BlackRock's 2013 market outlook predicts improving investment prospects

Sunday, 23 December 2012
BlackRock's 2013 market outlook predicts improving investment prospects Prospects are improving for a positive albeit gradual turn next year in global economic and investment conditions, according to the BlackRock Investment Institute’s 2013 investment outlook.  The report, entitled ‘Slow Turn Ahead?’ urges investors to keep a close eye on the impact of government policy – first and foremost, the urgent effort to avoid the fiscal cliff in the US, which will drive the direction of both the US and global economies in the New Year.

Prospects are improving for a positive albeit gradual turn next year in global economic and investment conditions, according to the BlackRock Investment Institute’s 2013 investment outlook.  The report, entitled ‘Slow Turn Ahead?’ urges investors to keep a close eye on the impact of government policy – first and foremost, the urgent effort to avoid the fiscal cliff in the US, which will drive the direction of both the US and global economies in the New Year.

“Our big questions for 2013 are whether the wave of ultra-loose monetary policies and quantitative easing has crested and if private sector credit can stage a modest recovery,” says Ewen Cameron Watt, BII’s chief investment strategist. “Trillions of dollars in monetary stimulus and record low interest rates have failed to spur much credit growth and economic activity so far. But what if this changes? Policy - fiscal, monetary and regulatory - drove markets in 2012 and will remain central to 2013 outcomes,” adds Cameron Watt.

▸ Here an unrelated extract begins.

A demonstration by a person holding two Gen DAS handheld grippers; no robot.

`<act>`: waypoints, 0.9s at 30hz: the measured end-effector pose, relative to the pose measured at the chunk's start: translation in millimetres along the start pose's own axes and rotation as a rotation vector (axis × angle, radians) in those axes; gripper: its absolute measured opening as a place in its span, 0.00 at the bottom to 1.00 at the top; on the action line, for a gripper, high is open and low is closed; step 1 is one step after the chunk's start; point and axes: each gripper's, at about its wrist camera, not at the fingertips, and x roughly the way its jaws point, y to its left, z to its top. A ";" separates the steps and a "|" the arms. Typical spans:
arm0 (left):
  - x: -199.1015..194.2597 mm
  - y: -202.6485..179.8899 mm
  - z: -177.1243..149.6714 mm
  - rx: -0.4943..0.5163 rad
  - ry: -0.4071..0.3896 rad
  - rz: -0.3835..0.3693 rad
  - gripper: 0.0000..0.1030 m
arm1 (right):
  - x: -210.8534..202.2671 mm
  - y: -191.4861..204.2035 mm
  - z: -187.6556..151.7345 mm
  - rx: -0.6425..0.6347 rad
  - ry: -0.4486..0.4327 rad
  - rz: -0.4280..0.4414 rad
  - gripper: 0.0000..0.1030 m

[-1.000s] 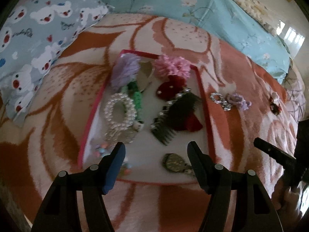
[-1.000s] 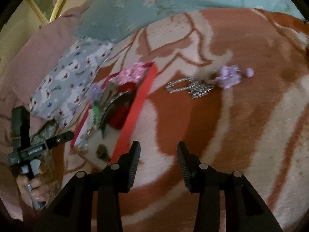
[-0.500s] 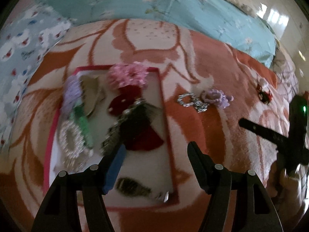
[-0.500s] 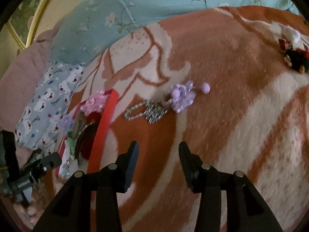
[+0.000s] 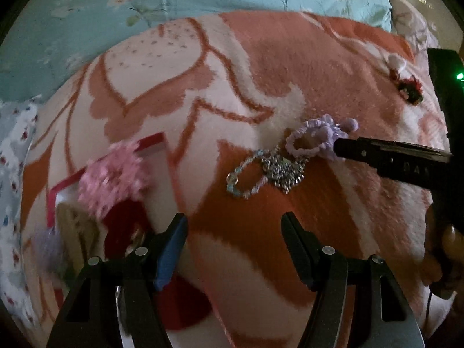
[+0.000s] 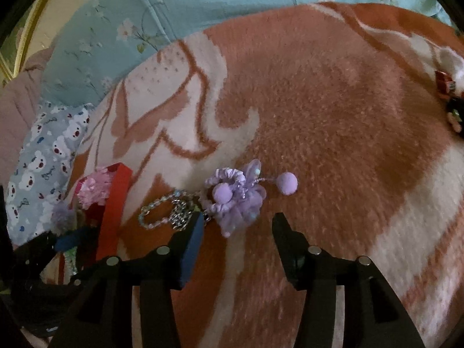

With central banks apparently refocusing monetary stimulus away from preventing a financial sector collapse and towards targeting economic growth, next steps by the US Federal Reserve will merit particularly close attention, according to the report.

“We do not expect the Fed to raise rates any time soon. But it could take its foot off the monetary accelerator on signs of quickening job growth in the second half of 2013,”says Cameron Wat. “Markets need only a whiff of a Fed preparing to slow its QE programmes because of improving employment to empty some of the vast store of investor money in cash and low-yielding fixed income assets, and put it into equities.”

In the US, much hinges on efforts to avoid the fiscal cliff, a set of tax hikes and spending cuts set to go into effect on 1 January. "The United States may turn the corner on growth – if Washington can avoid falling off the fiscal cliff and negotiate a long-term budget reduction plan,” according to the report. Regulation remains an important focus too, whether it be financial sector reform in the developed world or social security and welfare reforms in emerging economies. Politics also will play a role again in 2013 with elections in, among other nations, Italy, Germany and Israel, alongside US budget reform.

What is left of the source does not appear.